Nel report viene indicato come sia cresciuta l’attenzione verso la sostenibilità degli investimenti e come la volatilità del mercato potrebbe generare maggiori afflussi in tal senso, posizionando le startup fintech di impatto. Lei è d’accordo?
Condivido che la necessità di diversificare sta rendendo gli Esg (enviroment, social, governance) attrattivi e comportano nuove filosofie nella costruzione del portafoglio di investimento. In generale, questa maggioranza sta prestando molta attenzione a codificare l’etica nel business, cercando una crasi tra onlus e business. Un esempio è Lemonade, la app che ha creato un nuovo modello di business per l’assicurazione basato sull’economia comportamentale e la tecnologia (il bene sociale è qui un aspetto del modello di business, in cui i profitti delle sottoscrizioni vanno alle organizzazioni non profit a scelta dei clienti, nel “Giveback ” annuale della società ).

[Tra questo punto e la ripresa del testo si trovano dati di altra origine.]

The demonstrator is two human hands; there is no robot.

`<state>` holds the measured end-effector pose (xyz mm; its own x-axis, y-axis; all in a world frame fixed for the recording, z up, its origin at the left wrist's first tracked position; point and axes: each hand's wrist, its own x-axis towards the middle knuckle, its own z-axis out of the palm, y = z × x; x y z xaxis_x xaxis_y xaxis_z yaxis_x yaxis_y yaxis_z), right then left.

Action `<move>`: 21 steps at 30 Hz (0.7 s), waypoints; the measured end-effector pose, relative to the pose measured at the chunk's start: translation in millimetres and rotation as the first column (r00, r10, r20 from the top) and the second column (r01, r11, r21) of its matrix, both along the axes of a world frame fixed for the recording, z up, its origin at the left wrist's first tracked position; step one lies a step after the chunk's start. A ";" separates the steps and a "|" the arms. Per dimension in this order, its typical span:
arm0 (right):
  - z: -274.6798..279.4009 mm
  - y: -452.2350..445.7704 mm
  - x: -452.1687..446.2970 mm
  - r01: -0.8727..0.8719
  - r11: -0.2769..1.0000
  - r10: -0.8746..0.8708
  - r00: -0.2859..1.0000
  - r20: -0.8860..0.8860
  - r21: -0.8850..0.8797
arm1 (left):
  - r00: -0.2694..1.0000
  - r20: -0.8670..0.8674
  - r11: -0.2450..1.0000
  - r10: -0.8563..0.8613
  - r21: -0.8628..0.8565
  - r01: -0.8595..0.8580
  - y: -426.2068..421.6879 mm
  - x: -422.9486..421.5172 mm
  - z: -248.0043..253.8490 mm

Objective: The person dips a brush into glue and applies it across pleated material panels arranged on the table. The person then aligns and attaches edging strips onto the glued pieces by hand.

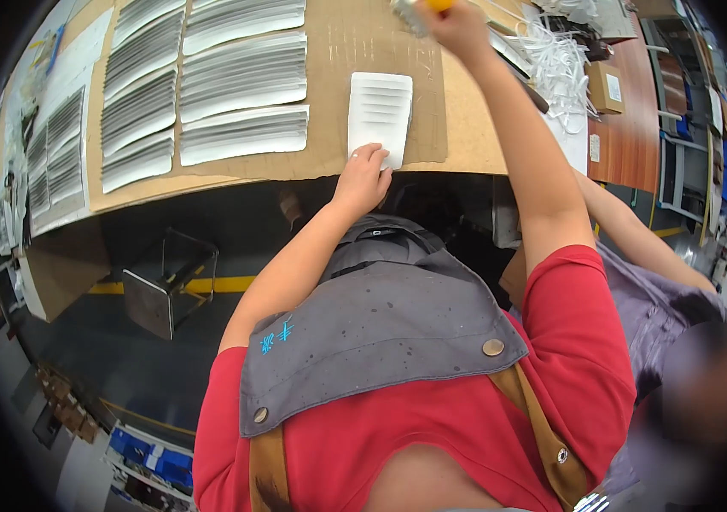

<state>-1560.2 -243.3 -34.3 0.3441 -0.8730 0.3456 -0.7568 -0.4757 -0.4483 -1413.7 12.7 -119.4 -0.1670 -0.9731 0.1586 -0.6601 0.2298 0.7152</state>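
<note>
1. The left hand (365, 179) has its fingers on the near end of a small white pile of thin, curved pieces (380, 102). I can't tell if it is pinching the pile or just pressing down.
2. The pile sits on a flat brown cardboard sheet (423, 111), with its near end by the edge of the pale wooden table (474, 128). If the left hand pulls back, the pile could tip off.
3. The right hand (459, 32) is closed around a yellow tool with a pale, fuzzy end (439, 4). The top of the view cuts it off, so I can't tell just what it is. A loose grip could let it drop.
4. Long rows of grey and white overlapping pieces (244, 72) lie to the left. A bumped elbow or sleeve could mix them up.
5. Another person's bare arm (641, 224) is near the right arm. The two could knock together.
6. The messy white strings (555, 81) could snag the right arm.
</note>
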 end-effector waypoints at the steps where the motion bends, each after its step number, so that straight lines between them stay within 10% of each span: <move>1: 31.4 3.1 -5.6 0.044 0.998 -0.033 0.972 0.231 -0.045 | 0.999 -0.031 1.000 -0.019 0.011 0.019 1.6 3.3 2.9; 6: 84.4 39.2 -40.2 0.159 0.960 -0.278 0.612 0.740 0.230 | 0.987 -0.097 0.992 -0.125 -0.028 0.123 21.5 55.5 34.1; 15: 54.8 126.0 53.4 0.092 0.833 -0.550 0.041 0.834 0.545 | 0.928 0.074 0.923 0.365 0.105 -0.371 141.2 318.1 34.8; 21: 34.1 152.5 157.9 0.051 0.751 -0.660 0.075 0.748 0.658 | 0.922 0.124 0.927 0.367 0.030 -0.373 146.1 400.0 40.9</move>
<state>-1402.3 -90.8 -0.3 -0.3628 -0.8868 -0.2861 0.3659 0.1468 -0.9190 -1013.7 158.8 -78.5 0.1924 -0.9754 0.1075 -0.7685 -0.0817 0.6346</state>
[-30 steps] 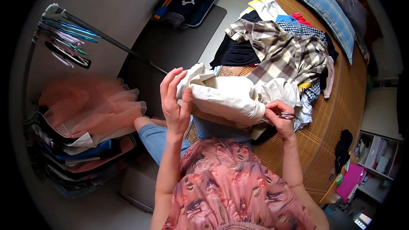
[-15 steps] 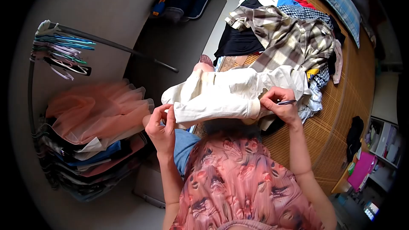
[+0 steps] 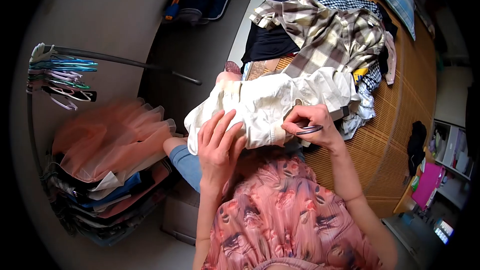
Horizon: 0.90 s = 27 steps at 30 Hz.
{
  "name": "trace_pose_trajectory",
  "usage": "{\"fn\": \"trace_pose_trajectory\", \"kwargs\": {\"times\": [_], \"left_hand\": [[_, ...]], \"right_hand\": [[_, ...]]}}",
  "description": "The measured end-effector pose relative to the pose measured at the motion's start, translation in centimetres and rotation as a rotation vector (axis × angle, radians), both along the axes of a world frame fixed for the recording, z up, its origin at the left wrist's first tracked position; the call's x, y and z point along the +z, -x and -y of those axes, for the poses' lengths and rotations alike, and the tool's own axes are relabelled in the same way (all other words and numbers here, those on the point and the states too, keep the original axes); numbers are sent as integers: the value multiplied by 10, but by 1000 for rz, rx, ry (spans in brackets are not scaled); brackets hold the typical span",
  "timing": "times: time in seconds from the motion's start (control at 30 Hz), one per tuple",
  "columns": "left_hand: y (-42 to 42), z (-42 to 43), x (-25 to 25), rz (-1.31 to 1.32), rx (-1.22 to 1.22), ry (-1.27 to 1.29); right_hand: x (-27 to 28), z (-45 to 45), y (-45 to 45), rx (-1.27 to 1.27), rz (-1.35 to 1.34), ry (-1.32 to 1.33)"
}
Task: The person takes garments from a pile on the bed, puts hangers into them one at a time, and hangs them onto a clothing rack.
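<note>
A cream-white garment (image 3: 260, 102) with a ribbed cuff (image 3: 278, 134) lies across my lap and onto the bed's edge. My left hand (image 3: 217, 142) rests on its near-left part, fingers spread and flat on the cloth. At the cuff, my right hand (image 3: 312, 122) pinches the fabric between thumb and fingers. A thin dark loop (image 3: 310, 130) shows at that hand; its kind is unclear. Just beyond the garment lies a brown-and-cream checked shirt (image 3: 330, 35).
Piled clothes, including a black garment (image 3: 267, 42), lie on the bed's woven mat (image 3: 385, 155). At left, a rack (image 3: 120, 57) carries hangers (image 3: 62, 70); a peach tulle garment (image 3: 110, 140) tops the clothes below. A blue checked pillow (image 3: 392, 0) lies at the far side.
My left hand has let go of the pinched edge and opened flat on the cloth, moving right. The right hand has shifted slightly left and down, still at the cuff.
</note>
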<state>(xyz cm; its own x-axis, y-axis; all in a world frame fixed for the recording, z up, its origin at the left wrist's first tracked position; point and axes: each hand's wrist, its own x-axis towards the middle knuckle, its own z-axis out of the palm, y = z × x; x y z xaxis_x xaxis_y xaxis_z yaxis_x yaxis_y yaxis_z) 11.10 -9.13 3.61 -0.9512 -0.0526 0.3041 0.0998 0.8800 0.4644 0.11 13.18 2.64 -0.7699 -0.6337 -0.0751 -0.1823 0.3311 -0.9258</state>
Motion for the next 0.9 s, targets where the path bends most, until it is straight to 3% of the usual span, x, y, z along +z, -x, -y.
{"fn": "trace_pose_trajectory", "kwargs": {"times": [0.13,0.27,0.43,0.53,0.6,0.67,0.73,0.8,0.9], "left_hand": [[9,-13,-5,106,-257,-133],[16,-23,-13,99,-290,-162],[14,-4,-23,226,-114,-268],[5,23,-32,266,198,-529],[-2,37,-33,177,270,-718],[-11,53,-36,200,324,-736],[-16,63,-32,170,333,-753],[-25,75,-32,109,356,-722],[-44,95,-13,0,454,-883]], "right_hand": [[4,10,0,30,-69,-19],[2,17,0,113,-205,-60],[-5,20,-7,86,-406,0],[-11,-1,-9,-287,-676,-90],[-27,-24,-8,-444,-531,-258],[-44,-41,-3,-331,-311,-411],[-62,-48,-7,-157,-313,-536],[-73,-35,-13,-100,-271,-477],[-71,0,6,-55,-210,-317]]}}
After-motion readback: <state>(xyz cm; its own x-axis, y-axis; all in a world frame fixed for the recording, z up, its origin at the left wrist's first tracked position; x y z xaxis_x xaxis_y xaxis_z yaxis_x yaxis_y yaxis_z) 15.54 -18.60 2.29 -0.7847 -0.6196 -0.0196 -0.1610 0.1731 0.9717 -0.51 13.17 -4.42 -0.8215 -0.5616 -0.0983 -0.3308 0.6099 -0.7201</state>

I Millennials sono più propensi a fare investimenti sostenibili rispetto all’investitore medio.
Il trend è chiaro: il comune denominatore dell’ethos dei millennials è la volontà di avere un impatto, in qualsiasi settore. Oltre alla consumer-friendliness, la mission dei millennials entrepreneurs è ben visibile nel connubio fintech e finanza sostenibile; penso a esperimenti come Impak Finance e a Ant Financial. Il fintech è sempre di più la spina dorsale attraverso cui finanziare progetti che altrimenti non avrebbero spazio: FT4SD, Fintech 4 Sustainable Development, dal p2p lending nei Paesi in via di sviluppo ai green bond. L’Onu è la punta di diamante istituzionale, in prima linea nel promuovere questo nuovo settore nei PVS; si pensi, ad esempio, alla Task Force on digital financing of sustainable development goals o all’attenzione data dall’Unep. Questo dimostra come la cooperazione 4.0 sia sempre più vitale nei PVvs e il fintech giocherà un ruolo chiave nel loro sviluppo. Il potenziale è immenso per tutti gli attori in gioco.